[Start of section]
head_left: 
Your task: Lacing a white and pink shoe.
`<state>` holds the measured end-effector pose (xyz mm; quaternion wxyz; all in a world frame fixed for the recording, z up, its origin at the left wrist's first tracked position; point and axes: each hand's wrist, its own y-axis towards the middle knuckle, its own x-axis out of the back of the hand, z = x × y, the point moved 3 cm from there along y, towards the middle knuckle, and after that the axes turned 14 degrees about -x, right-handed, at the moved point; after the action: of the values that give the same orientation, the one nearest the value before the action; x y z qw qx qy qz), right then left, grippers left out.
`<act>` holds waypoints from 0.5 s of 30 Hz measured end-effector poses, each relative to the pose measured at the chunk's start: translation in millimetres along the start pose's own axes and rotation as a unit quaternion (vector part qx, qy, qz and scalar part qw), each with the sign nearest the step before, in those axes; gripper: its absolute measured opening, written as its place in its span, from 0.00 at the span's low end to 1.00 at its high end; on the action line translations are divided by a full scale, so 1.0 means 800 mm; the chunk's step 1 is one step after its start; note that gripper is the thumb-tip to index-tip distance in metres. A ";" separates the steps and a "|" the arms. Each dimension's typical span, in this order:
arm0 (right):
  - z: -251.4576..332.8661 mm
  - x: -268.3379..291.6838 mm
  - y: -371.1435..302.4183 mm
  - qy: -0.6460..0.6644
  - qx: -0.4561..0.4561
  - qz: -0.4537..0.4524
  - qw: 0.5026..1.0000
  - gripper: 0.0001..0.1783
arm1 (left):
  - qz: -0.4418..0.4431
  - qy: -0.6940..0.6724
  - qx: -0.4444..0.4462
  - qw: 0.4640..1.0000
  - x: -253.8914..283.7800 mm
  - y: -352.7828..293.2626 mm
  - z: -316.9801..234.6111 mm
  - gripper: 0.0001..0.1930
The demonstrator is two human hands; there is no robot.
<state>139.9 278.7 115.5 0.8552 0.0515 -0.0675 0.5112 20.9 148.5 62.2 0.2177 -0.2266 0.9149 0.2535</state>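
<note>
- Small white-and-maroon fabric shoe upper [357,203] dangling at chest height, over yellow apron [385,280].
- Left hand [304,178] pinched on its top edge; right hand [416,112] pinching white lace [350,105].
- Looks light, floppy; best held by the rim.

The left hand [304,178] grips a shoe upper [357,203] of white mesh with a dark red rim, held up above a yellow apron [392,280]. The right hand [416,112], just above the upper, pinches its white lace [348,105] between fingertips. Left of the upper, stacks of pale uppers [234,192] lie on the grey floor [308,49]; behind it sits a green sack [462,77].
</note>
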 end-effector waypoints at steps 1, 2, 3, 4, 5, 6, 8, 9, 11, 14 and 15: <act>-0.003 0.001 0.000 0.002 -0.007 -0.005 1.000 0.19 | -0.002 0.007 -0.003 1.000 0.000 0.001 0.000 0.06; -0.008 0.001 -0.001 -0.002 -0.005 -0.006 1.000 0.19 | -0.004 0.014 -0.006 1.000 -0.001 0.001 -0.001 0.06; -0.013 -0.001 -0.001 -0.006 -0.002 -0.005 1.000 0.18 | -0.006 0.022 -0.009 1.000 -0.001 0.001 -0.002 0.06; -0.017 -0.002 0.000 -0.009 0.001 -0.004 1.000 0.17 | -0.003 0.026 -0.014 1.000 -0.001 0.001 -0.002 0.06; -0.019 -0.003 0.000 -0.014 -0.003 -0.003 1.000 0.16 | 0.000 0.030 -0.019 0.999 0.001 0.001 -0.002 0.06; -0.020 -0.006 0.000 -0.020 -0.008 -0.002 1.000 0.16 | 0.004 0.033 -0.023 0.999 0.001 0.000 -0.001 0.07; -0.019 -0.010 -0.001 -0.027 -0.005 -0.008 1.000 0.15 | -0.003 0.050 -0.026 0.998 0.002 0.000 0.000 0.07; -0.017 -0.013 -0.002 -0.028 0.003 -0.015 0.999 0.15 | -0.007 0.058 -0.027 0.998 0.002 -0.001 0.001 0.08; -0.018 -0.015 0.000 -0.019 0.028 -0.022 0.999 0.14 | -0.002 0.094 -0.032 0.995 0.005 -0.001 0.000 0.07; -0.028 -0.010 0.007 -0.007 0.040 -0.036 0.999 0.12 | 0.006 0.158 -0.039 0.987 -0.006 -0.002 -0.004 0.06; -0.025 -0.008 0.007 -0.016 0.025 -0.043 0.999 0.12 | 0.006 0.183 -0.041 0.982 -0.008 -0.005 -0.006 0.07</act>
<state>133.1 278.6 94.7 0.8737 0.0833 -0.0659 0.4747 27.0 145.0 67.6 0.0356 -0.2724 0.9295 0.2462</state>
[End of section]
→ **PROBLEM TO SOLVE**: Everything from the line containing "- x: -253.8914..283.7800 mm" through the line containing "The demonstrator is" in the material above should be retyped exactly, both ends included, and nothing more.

→ **COMPLETED EXERCISE**:
  - x: -253.8914..283.7800 mm
  - y: -352.7828..293.2626 mm
  - z: -316.9801..234.6111 mm
  - gripper: 0.0001..0.1930
The demonstrator is two human hands; there is no robot.

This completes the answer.